WORK REQUIRED
Could you filter the material and copy every line where the word "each" occurs?
= Beginning of Section =
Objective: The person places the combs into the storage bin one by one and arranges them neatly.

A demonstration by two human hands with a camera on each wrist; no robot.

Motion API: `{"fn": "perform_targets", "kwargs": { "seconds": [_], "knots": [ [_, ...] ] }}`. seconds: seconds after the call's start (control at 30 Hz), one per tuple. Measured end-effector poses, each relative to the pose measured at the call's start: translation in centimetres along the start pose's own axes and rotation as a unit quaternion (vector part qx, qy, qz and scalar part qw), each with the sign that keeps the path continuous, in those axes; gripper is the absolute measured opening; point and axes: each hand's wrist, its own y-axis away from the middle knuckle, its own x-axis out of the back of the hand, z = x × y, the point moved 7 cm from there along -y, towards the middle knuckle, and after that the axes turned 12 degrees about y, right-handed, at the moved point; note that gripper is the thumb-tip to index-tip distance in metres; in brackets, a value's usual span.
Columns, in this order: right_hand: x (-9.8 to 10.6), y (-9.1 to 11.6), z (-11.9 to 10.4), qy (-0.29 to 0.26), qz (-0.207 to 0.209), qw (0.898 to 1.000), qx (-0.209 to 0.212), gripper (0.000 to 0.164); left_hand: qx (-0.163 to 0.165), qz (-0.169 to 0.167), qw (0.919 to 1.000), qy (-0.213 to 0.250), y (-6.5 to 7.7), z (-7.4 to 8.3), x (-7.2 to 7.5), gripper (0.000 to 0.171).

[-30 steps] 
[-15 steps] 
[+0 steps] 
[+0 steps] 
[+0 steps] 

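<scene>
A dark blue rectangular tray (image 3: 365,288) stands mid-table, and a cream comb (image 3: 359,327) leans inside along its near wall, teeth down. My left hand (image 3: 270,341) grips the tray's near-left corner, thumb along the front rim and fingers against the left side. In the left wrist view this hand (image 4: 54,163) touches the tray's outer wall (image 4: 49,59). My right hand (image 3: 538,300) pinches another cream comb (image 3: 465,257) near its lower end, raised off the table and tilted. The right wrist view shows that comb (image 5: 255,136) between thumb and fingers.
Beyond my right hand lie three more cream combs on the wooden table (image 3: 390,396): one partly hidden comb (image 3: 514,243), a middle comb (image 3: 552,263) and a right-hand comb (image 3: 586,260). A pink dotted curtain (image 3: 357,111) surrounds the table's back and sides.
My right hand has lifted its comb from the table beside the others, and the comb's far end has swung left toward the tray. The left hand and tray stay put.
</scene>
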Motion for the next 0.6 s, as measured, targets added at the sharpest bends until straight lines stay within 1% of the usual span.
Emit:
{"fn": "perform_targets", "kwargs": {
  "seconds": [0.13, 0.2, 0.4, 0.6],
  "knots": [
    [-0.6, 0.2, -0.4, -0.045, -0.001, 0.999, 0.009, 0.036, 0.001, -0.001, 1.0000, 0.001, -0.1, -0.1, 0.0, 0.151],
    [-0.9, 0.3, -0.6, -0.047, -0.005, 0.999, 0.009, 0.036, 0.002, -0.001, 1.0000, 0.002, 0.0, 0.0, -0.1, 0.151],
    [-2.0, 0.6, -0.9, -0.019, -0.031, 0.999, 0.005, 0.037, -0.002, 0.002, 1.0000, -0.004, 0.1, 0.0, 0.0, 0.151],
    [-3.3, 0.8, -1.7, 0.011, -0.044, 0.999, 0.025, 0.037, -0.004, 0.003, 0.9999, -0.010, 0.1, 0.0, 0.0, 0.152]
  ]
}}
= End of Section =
ANSWER TO THE PROBLEM
A demonstration by two human hands with a camera on each wrist; no robot.
Motion API: `{"fn": "perform_targets", "kwargs": { "seconds": [_], "knots": [ [_, ...] ] }}`. seconds: seconds after the call's start (control at 30 Hz), one per tuple. Measured end-effector poses, each relative to the pose measured at the call's start: translation in centimetres along the start pose's own axes and rotation as a unit quaternion (vector part qx, qy, qz and scalar part qw), each with the sign that keeps the path continuous, in those axes; gripper is the absolute measured opening; point and axes: each hand's wrist, its own y-axis away from the middle knuckle, its own x-axis out of the back of the hand, z = x × y, the point moved 7 cm from there along -y, towards the middle knuckle, and after that the axes turned 12 degrees about y, right-handed, at the moved point; note that gripper is the thumb-tip to index-tip distance in metres; in brackets, a value's usual span.

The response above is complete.